Daniel Wilson (2 July 1778 – 2 January 1858) was an English Bishop of Calcutta.

Life

Born in Spitalfields, London, Wilson was educated at St Edmund Hall, Oxford (BA, 1802; MA, 1804; DD, 1832); was ordained and became curate of Richard Cecil at, Chobham and Bisley in Surrey, where he developed into a strong Evangelical preacher; was tutor or vice-principal of St Edmund Hall, Oxford, and minister of Worton, Oxfordshire, 1807 to 1812; assistant curate at St John's Chapel, Bedford Row, Bloomsbury, 1808 to 1812 (where Richard Cecil had earlier been incumbent); sole minister there, 1812 to 1824; and vicar of St Mary's Church, Islington, 1824 to 1832, when he was consecrated Bishop of Calcutta and first Metropolitan of India and Ceylon. He founded an English church at Rangoon, Ceylon, in 1855 and St Paul's Cathedral, Calcutta (consecrated 1847). He was an indefatigable worker and as bishop was noted for fidelity and firmness. He also founded Dhaka College on 18 July 1841. It was completed in 1846 with the aid of the Bishop of Calcutta.

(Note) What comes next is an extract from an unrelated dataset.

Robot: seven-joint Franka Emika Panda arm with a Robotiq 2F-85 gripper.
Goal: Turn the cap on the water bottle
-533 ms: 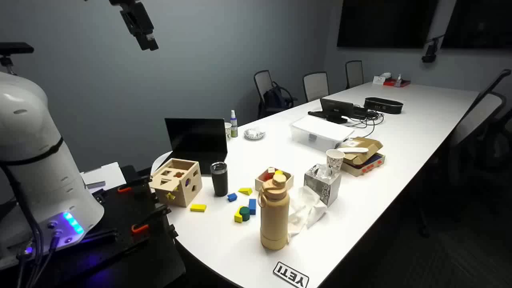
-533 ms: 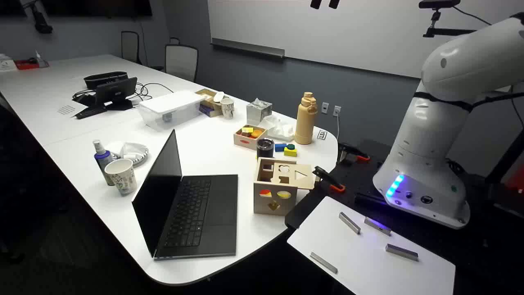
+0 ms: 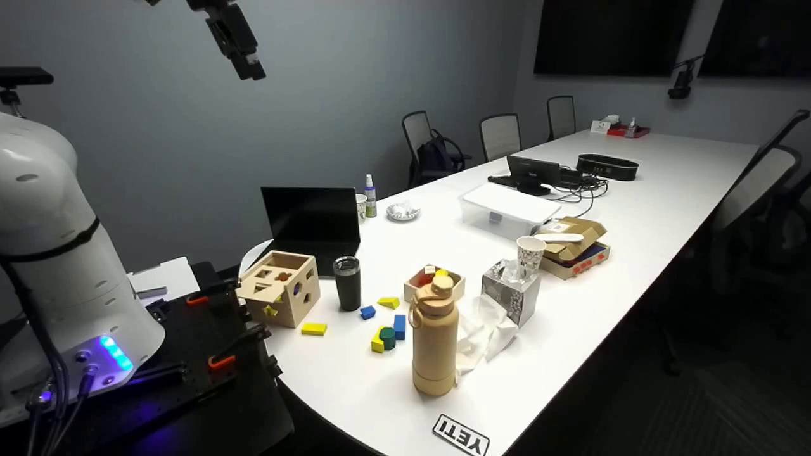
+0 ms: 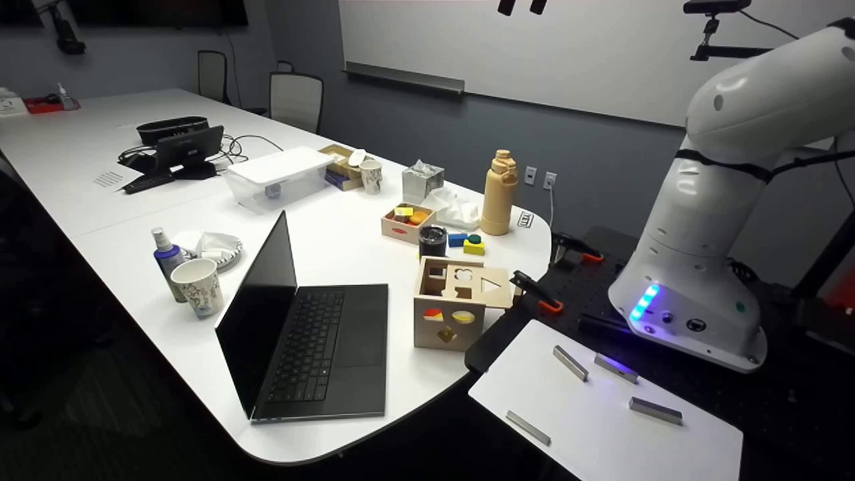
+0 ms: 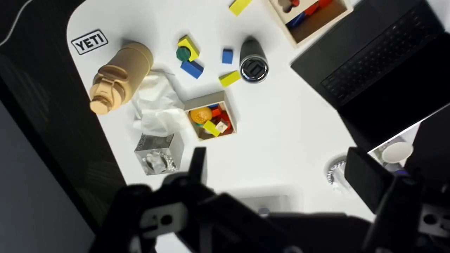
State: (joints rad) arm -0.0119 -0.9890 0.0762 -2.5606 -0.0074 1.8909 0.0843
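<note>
The tall tan water bottle stands upright near the table's rounded end; it also shows in an exterior view and, from above, in the wrist view. Its tan cap sits on top; the cap also shows in an exterior view and at the left of the wrist view. My gripper is open and empty, high above the table, with its fingers wide apart. Its fingertips show at the top edge of an exterior view. The gripper is well apart from the bottle.
Crumpled tissue and a tissue box lie beside the bottle. Near it are a block tray, loose blocks, a black tumbler, a wooden shape box and an open laptop. A plastic bin stands farther off.
My gripper has moved slightly, to the right in an exterior view and to the left in the opposite one. The bottle and other objects have not moved.
</note>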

Wilson founded the Islington Clerical Conference in 1827 in his library.  In 1831, Wilson was one of the founders of the Lord's Day Observance Society.  He was associated with the Clapham Sect of evangelical Anglicans, the best known of whom is William Wilberforce.

In 1835, Wilson was noted for calling India's caste system "a cancer".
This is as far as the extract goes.